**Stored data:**
----------

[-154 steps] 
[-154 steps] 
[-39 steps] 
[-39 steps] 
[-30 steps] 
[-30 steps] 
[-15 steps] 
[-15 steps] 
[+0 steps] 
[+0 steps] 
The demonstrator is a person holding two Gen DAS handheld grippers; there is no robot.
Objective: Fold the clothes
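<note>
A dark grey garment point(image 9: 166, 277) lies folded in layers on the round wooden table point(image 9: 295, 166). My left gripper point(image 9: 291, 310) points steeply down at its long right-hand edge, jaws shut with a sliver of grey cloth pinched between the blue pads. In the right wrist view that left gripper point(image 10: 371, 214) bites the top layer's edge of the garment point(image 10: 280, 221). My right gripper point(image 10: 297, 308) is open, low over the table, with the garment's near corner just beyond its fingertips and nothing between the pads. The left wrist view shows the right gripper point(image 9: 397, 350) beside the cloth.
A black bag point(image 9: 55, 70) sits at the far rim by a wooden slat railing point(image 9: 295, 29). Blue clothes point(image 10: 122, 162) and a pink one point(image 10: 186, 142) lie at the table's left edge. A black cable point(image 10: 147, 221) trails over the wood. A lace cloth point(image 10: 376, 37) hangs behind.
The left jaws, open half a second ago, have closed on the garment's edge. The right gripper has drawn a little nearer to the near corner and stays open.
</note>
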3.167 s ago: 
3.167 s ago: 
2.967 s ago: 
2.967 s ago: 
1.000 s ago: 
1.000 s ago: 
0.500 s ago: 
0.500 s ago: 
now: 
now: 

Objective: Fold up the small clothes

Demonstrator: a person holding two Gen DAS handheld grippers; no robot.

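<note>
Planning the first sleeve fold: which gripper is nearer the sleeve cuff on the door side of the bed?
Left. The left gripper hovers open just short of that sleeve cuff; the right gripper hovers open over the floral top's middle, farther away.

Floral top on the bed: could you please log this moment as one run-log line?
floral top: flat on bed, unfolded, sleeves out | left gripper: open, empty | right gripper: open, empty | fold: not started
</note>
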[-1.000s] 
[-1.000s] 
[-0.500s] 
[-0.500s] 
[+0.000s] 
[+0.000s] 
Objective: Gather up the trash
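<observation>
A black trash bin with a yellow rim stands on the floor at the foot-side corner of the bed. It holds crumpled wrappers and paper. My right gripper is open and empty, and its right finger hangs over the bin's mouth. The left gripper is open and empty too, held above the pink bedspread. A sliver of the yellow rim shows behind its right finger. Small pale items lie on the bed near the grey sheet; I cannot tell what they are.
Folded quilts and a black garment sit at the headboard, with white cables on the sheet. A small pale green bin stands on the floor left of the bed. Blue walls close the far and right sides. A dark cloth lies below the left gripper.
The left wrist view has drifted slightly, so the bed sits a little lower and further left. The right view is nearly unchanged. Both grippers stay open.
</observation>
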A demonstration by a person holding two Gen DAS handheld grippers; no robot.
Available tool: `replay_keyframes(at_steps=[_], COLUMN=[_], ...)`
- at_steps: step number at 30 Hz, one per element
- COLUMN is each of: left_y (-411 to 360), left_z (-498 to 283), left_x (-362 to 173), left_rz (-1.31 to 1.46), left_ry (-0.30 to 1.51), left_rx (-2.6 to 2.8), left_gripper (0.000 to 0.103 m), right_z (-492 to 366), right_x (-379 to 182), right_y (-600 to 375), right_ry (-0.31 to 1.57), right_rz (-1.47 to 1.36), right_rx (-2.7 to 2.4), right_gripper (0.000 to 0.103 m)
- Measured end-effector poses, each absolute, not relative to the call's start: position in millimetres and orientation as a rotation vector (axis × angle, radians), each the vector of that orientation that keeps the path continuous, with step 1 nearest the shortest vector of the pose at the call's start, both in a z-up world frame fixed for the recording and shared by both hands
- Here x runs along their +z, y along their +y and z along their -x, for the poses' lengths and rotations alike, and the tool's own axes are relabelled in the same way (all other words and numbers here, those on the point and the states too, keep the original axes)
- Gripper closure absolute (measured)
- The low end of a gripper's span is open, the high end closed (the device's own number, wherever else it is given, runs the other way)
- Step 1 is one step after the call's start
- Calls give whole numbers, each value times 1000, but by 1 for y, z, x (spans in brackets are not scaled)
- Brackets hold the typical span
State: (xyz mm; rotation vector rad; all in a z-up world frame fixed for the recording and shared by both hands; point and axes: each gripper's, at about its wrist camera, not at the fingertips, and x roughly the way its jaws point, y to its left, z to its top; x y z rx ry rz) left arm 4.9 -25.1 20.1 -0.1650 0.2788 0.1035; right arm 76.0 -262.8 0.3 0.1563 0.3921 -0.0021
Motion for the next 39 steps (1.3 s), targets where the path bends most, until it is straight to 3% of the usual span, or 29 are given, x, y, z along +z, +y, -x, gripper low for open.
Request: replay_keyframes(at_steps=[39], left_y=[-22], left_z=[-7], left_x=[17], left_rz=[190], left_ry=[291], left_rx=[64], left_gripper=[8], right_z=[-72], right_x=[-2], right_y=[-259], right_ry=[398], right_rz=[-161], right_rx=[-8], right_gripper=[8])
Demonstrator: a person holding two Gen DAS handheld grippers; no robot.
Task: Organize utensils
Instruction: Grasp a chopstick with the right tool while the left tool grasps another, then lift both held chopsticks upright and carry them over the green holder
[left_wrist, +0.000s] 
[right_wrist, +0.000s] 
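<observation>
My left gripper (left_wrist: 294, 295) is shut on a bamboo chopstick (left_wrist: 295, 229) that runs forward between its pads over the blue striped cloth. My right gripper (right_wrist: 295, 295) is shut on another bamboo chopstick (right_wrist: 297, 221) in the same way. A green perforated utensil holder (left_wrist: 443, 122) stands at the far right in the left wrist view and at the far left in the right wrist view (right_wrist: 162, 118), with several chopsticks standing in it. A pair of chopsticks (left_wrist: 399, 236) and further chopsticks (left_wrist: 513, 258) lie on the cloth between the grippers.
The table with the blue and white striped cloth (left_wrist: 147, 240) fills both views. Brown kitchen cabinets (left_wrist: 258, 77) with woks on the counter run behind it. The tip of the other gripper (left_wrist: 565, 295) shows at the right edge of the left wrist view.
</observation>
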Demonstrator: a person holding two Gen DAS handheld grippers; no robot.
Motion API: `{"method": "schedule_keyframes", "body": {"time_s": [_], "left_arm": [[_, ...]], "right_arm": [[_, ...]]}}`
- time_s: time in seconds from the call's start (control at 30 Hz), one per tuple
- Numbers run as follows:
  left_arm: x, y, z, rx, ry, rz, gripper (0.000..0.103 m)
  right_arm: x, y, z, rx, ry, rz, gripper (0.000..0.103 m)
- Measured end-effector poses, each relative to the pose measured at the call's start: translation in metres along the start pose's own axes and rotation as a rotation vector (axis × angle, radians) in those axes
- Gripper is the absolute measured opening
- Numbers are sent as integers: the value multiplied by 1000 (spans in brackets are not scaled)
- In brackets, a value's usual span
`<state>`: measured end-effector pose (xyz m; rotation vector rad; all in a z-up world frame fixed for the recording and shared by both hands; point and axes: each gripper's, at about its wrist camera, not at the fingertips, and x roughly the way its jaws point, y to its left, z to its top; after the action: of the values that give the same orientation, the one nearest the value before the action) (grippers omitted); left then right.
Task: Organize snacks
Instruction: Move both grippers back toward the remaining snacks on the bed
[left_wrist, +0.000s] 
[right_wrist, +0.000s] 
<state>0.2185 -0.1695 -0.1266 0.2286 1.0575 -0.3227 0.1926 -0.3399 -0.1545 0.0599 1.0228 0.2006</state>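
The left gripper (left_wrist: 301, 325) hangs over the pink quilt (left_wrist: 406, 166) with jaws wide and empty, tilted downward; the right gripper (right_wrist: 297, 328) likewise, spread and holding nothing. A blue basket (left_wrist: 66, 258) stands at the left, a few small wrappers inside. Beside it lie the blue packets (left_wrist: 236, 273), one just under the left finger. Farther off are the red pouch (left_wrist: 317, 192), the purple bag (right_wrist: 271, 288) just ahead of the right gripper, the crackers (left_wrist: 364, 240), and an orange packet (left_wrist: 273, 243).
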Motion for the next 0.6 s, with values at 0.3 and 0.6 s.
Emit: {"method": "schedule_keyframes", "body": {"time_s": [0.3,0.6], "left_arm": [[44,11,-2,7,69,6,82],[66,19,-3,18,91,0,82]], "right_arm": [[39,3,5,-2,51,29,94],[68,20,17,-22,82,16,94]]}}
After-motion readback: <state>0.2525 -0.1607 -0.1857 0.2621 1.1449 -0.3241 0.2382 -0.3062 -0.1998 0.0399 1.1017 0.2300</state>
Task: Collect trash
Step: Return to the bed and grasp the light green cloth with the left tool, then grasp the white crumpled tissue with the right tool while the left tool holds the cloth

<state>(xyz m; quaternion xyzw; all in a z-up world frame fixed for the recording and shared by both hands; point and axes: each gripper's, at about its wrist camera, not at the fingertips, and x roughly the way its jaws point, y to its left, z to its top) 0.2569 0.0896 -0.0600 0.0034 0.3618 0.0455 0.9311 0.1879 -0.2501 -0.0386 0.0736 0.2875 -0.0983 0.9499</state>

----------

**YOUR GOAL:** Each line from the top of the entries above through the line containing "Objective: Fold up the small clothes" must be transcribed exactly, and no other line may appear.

**TASK SOLUTION:**
[-154 steps] 
[-154 steps] 
[-39 steps] 
[-39 steps] 
[-30 steps] 
[-30 steps] 
[-15 steps] 
[-15 steps] 
[+0 steps] 
[+0 steps] 
The demonstrator is a person holding two Gen DAS handheld grippers; there is no robot.
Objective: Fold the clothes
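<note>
A dark grey garment point(image 9: 166, 277) lies folded in layers on the round wooden table point(image 9: 295, 166). My left gripper point(image 9: 291, 310) points steeply down at its long right-hand edge, jaws shut with a sliver of grey cloth pinched between the blue pads. In the right wrist view that left gripper point(image 10: 371, 214) bites the top layer's edge of the garment point(image 10: 280, 221). My right gripper point(image 10: 297, 308) is open, low over the table, with the garment's near corner just beyond its fingertips and nothing between the pads. The left wrist view shows the right gripper point(image 9: 397, 350) beside the cloth.
A black bag point(image 9: 55, 70) sits at the far rim by a wooden slat railing point(image 9: 295, 29). Blue clothes point(image 10: 122, 162) and a pink one point(image 10: 186, 142) lie at the table's left edge. A black cable point(image 10: 147, 221) trails over the wood. A lace cloth point(image 10: 376, 37) hangs behind.
The left jaws, open half a second ago, have closed on the garment's edge. The right gripper has drawn a little nearer to the near corner and stays open.
</note>
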3.167 s ago: 
3.167 s ago: 
2.967 s ago: 
2.967 s ago: 
1.000 s ago: 
1.000 s ago: 
0.500 s ago: 
0.500 s ago: 
now: 
now: 

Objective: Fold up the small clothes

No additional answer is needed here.